Kelas Biologi dengan berbagai macam hafalan dan serentetan nama ilmiah yang sering kali membuat Firza mual. Praktikum ini-itu beserta cicitnya, tugas kelompok Bahasa Indonesia sembari bermain peran, sampai mendengar alkisah Pak Cahyo dengan segala wejangan di kelas bimbingan konseling. Berikut les sore menuju Ujian Nasional.
"Ampun dah."
"Gue yang galau lo yang tepuk jidat," sambar Reza setelah memasuki koridor sekolahan.
"Emang lo aja yang galau, gue juga. Monday problem kan?"
Reza mengangguk samar. "Kapan sih UN, biar cepet lulus gue."
"Kayak yang bakal lulus aja lo, Za," semprot Firza datar.
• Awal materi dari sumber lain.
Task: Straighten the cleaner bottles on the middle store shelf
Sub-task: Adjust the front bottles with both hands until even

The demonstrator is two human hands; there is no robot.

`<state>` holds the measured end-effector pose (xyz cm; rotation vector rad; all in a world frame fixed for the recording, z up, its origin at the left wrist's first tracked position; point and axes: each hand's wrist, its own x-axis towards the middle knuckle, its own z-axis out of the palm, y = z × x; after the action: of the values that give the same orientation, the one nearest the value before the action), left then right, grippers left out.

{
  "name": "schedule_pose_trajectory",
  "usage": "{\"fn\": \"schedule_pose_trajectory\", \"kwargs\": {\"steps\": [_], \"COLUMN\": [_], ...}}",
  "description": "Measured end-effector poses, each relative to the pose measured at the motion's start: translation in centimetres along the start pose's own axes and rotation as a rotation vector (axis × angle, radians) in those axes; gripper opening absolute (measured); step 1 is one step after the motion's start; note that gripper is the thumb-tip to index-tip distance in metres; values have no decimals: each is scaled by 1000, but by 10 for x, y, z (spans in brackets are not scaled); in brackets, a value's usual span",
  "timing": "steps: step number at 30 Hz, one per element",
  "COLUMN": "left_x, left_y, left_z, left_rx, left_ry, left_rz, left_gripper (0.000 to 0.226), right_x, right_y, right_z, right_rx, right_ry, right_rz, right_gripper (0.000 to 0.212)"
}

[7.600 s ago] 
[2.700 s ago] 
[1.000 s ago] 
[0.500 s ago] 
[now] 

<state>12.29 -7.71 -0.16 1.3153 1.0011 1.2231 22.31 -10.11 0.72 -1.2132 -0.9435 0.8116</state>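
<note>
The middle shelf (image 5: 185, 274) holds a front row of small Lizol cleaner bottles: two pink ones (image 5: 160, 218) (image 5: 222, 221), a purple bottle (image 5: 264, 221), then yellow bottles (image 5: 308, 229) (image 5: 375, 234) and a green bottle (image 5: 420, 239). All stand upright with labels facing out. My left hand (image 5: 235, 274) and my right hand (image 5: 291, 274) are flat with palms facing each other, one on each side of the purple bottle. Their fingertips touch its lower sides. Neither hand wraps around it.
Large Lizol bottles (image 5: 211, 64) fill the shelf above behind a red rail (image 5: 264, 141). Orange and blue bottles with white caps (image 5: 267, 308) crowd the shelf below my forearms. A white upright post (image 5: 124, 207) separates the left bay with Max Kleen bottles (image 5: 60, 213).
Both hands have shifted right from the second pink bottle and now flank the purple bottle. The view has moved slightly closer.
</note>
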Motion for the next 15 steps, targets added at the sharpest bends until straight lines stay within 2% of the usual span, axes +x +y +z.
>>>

Sedatar paras tampannya yang selalu lempeng kayak aspal.
"Setidaknya gue hafal satu nama senyawa di tabel periodik unsur," ujar Reza menepuk bahu kiri Firza.
"Apaan!"
Lantas keduanya tertawa bersama. Namun, baru sampai seperempat langkah mereka memasuki kelas, segerombolan orang-orang di depan sana mengalihkan perhatian dua sekawan itu.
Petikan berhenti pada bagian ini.